Announcement

Collapse
No announcement yet.

Good Job!

Collapse
X
 
  • Filter
  • Time
  • Show
Clear All
new posts

    #16
    Thanks everyone, I am happy to know folks care about our little Community and enjoy reading our Forums...

    Before I explain what happened and what went on, let me take a moment to encourage all of you to post things, post questions, comments, thoughts, jokes, whatever -- We love our folks and want them to be as active posting as we are reading posts. I will be out of town most of this week, and soon I will be out of the country for two weeks so I need everyone to make posts and keep things fun and interesting !!

    OK, here is a brief summary of what happened.

    First we noticed that the box was not responding properly early Wednesday morning. Sirex and I txted went back and forth and I decided to reboot the 102 server box.... I rebooted it, then it apparently never came back up. I got many txts and emails about the Forums, but by the time folks noticed something was wrong Sirex and I had already been scrambling for several hours.

    I contacted Logicsouth and asked them to hard boot the server. Not much difference.

    Later in the day after trying to contact the server all day, I suddenly was able to reach the server, then lost it then reached it then lost it, I could get in for about 15-45 seconds then I'd lose the connection. Sirex was concerned the HD was failing so we decided to ask the Logicsouth folks to shut the box down completely. Even thought i had a lot of work, I decided to drive to the server, takes me about 1 hr 15 round trip. I brought the ailing box home, and discovered it was booting fine, then got into windows, then would immediately reboot and repeat over and over.

    SCSI Drives have some nice tools ATA drives don;t so I was able to thoroughly scan the Drives for errors and found none.

    I suspected a bad RAM chip, I have seen this before so I pulled all chips but one, and it would not boot, labeled that one "bad" and put in another single chip, and the server booted and ran perfectly...

    After defragging and running various tests most of Wed night I felt I had found the problem. Thursday morning I was dong various updates and the server suddenly rebooted again. Now I was stumped.

    then ran memtest and it made it through one complete pass clean. Then during the day Thursday, I had various oddball glitches, sometimes it would not bot, sometimes it would not recognize the keyboard, sometimes it claimed windows was missing key dll files. Now I ws afraid the motherboard was going bad, and Sirex and I started to work on Plan B, to migrate everything to the 101 box.

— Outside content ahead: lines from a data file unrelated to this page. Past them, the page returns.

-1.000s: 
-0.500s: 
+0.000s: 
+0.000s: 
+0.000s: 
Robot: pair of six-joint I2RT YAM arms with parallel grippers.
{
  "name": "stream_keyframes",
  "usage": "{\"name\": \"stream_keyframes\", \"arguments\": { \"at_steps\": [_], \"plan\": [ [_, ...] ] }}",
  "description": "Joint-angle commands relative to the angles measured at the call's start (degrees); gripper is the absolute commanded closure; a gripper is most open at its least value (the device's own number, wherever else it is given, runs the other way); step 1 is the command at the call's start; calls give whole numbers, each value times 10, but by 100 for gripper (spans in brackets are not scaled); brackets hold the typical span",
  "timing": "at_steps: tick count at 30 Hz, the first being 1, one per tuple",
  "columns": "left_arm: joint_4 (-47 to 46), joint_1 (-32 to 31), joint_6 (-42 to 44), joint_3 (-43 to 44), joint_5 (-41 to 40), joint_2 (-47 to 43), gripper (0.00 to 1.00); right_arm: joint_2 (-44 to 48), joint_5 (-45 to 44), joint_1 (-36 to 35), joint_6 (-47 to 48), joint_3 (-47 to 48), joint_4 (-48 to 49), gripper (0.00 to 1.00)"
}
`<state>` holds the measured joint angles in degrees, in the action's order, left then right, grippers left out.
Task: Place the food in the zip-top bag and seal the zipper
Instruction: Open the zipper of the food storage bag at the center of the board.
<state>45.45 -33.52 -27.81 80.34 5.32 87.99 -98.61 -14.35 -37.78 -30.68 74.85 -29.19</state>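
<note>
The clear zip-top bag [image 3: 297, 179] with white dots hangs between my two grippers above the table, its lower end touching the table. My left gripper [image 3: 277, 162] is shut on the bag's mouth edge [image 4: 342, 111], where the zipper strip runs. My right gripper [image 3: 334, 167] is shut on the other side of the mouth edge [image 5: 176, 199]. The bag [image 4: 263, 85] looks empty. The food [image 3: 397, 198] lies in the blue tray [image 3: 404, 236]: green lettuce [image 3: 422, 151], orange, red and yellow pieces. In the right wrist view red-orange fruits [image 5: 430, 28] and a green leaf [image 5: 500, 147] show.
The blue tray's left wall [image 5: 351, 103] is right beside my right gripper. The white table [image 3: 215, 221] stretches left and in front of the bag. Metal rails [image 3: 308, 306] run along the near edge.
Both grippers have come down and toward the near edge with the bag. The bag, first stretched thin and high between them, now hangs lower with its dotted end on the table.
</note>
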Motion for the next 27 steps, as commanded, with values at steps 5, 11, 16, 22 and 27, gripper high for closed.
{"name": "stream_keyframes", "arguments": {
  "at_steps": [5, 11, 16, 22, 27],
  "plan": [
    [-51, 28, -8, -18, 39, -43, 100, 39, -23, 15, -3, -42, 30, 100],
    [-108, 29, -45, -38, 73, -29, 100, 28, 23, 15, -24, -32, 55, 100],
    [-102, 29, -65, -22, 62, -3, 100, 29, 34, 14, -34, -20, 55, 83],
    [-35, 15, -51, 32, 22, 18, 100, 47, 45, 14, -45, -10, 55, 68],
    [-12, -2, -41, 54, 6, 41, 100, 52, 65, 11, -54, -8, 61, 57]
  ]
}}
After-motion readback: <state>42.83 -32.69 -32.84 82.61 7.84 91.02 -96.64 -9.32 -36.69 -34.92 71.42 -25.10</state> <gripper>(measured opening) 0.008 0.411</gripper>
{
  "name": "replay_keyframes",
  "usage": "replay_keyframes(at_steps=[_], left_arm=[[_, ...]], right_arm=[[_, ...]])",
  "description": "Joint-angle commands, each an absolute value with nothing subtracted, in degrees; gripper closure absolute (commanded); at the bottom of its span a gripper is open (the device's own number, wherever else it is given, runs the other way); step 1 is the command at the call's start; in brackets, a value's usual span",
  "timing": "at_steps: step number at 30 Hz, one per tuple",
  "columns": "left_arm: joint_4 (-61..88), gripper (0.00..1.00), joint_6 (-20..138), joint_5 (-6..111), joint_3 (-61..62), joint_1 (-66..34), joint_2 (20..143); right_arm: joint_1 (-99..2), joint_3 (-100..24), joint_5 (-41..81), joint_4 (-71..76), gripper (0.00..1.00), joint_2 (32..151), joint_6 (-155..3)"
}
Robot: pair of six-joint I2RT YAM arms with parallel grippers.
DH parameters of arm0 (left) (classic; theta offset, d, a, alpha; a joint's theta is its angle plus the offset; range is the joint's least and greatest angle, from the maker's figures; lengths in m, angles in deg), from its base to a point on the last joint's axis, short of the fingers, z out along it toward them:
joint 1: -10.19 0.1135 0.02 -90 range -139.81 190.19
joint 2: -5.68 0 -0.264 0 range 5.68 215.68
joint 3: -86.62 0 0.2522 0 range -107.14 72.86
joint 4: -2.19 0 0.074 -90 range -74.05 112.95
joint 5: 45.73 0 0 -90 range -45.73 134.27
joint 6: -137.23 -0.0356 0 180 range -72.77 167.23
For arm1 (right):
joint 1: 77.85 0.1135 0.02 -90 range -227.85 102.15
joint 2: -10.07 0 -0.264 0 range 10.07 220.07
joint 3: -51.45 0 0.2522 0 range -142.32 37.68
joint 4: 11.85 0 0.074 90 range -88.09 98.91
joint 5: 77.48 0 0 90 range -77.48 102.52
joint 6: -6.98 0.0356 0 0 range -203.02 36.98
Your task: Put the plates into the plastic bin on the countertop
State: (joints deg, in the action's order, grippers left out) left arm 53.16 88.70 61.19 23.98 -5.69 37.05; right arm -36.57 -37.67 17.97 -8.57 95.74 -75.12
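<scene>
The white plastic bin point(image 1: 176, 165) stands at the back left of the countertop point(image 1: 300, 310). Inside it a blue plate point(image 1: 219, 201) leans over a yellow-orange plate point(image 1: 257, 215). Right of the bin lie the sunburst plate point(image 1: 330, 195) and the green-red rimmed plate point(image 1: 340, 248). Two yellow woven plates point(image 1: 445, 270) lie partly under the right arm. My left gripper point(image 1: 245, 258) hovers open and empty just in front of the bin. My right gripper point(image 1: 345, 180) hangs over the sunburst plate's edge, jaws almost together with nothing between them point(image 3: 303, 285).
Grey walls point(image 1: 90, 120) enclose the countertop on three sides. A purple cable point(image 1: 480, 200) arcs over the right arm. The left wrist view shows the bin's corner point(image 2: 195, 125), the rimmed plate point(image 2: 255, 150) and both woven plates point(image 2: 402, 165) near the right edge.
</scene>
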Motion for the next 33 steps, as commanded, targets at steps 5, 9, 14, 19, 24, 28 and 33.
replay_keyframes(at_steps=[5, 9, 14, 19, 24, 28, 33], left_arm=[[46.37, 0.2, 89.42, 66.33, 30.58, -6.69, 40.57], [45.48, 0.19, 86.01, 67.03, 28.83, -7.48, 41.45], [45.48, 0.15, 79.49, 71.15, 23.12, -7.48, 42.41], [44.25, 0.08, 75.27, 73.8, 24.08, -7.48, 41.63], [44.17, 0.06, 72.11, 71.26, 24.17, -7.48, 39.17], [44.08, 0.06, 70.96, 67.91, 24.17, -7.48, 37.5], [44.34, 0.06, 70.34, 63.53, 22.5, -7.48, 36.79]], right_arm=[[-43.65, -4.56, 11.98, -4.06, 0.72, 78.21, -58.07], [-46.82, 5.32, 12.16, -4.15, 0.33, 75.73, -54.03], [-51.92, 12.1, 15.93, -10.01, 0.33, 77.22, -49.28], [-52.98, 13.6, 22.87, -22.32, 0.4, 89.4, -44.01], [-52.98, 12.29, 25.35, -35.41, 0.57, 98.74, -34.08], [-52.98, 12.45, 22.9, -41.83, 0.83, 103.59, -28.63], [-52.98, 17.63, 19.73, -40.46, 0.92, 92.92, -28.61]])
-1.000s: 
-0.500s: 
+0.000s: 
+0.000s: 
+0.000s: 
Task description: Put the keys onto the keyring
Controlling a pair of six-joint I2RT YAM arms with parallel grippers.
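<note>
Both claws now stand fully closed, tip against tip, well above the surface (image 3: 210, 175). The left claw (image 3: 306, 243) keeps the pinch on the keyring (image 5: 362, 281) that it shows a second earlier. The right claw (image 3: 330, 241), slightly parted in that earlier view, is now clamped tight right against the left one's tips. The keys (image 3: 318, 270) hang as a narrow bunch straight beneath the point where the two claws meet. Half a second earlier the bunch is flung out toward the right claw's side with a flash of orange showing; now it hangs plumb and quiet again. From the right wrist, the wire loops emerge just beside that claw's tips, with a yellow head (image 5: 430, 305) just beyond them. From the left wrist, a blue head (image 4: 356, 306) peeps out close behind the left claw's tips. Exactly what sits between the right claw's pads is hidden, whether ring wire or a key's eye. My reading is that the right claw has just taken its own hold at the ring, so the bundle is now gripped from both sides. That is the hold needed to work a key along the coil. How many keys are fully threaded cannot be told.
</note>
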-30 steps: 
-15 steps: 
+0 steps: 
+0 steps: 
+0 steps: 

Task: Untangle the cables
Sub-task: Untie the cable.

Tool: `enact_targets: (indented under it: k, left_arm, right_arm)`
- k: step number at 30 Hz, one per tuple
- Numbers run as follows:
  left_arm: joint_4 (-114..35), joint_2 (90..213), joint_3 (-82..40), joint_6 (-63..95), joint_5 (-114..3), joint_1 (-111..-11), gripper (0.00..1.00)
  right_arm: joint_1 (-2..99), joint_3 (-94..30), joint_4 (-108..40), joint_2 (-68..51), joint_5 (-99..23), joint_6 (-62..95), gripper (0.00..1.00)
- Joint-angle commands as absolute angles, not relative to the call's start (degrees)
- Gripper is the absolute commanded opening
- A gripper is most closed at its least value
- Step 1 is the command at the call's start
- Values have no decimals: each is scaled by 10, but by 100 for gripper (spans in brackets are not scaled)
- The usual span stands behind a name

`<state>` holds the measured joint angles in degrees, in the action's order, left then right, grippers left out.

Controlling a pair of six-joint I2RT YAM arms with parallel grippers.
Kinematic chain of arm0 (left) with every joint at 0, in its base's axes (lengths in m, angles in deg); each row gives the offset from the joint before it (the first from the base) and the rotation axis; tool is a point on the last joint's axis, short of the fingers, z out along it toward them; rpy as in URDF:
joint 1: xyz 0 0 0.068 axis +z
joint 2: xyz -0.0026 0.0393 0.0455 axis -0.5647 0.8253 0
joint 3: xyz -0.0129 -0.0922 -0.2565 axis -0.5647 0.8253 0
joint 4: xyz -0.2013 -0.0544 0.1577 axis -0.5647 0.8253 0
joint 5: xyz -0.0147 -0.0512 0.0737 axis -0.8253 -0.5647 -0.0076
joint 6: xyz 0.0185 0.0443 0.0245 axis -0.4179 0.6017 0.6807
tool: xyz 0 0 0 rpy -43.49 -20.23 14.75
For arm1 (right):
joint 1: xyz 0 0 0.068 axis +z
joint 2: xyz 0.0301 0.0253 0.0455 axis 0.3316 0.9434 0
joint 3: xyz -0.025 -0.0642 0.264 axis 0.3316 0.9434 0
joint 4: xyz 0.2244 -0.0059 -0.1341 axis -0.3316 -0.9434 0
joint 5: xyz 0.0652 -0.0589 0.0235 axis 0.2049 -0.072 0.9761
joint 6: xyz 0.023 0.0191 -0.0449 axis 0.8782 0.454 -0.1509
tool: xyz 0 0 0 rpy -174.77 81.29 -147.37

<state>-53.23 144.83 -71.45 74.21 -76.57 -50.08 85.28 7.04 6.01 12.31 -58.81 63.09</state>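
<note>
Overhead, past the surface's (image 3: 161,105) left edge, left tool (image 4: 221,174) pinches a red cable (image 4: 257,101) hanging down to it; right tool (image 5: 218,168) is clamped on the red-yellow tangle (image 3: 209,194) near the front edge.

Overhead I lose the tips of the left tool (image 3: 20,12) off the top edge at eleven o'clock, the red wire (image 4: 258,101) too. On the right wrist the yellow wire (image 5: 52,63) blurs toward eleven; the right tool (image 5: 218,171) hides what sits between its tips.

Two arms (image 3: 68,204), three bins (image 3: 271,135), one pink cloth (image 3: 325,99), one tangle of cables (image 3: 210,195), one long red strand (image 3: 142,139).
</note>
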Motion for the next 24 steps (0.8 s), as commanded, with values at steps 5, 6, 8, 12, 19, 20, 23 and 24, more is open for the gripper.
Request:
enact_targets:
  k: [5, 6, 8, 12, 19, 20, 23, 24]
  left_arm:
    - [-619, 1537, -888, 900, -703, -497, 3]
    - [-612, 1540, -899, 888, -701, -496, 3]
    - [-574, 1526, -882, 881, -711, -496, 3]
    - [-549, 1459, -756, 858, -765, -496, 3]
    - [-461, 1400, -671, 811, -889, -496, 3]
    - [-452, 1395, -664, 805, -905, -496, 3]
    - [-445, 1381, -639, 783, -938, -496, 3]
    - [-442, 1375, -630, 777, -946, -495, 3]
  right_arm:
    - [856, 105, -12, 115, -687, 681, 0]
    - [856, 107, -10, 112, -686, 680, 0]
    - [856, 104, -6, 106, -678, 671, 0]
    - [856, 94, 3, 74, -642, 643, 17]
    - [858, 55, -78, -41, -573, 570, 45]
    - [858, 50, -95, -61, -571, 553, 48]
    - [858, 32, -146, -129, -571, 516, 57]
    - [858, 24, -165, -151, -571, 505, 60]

    Then late Thursday evening/early Friday morning I began to suspect the power supply so I removed everything that was non essential, and the server worked perfectly. I could not make it crash or reboot.... After work I drove to Logicsout to copy some files off the old box onto 101 so Sirex could move forward with Plan B, then I went by my storage locker and retrieved an old box that also has an EPS12V power supply, and put that power supply into the 102 box Friday night.... Sirex was almost finished with Plan B, but I was beginning to think we would not need it, the new power supply was working perfectly.

    Last night I ran memtest through the night, and this morning saw we had memory errors... Crap!! When you have a remote box it must be 100% reliable and will reboot cleanly every single time... Also occasionally the server would not boot through to windows.

    Plan B was back in play... I drove back to the server and was down there about 5 hours today, cleaning the boxes, reconfiguring the NIC cards, and some other things to allow Plan B to move forward. Got in touch with Sirex and he finished the implementation of Plan B.

    And we are back up... We learned some things but overall the failure and loss of a server box was not as bad as it could have been...


    FYI below is the info on the 102 Box below. I still hope to salvage it. I spend almost $4,000 for this box, and built it myself and it has served us well.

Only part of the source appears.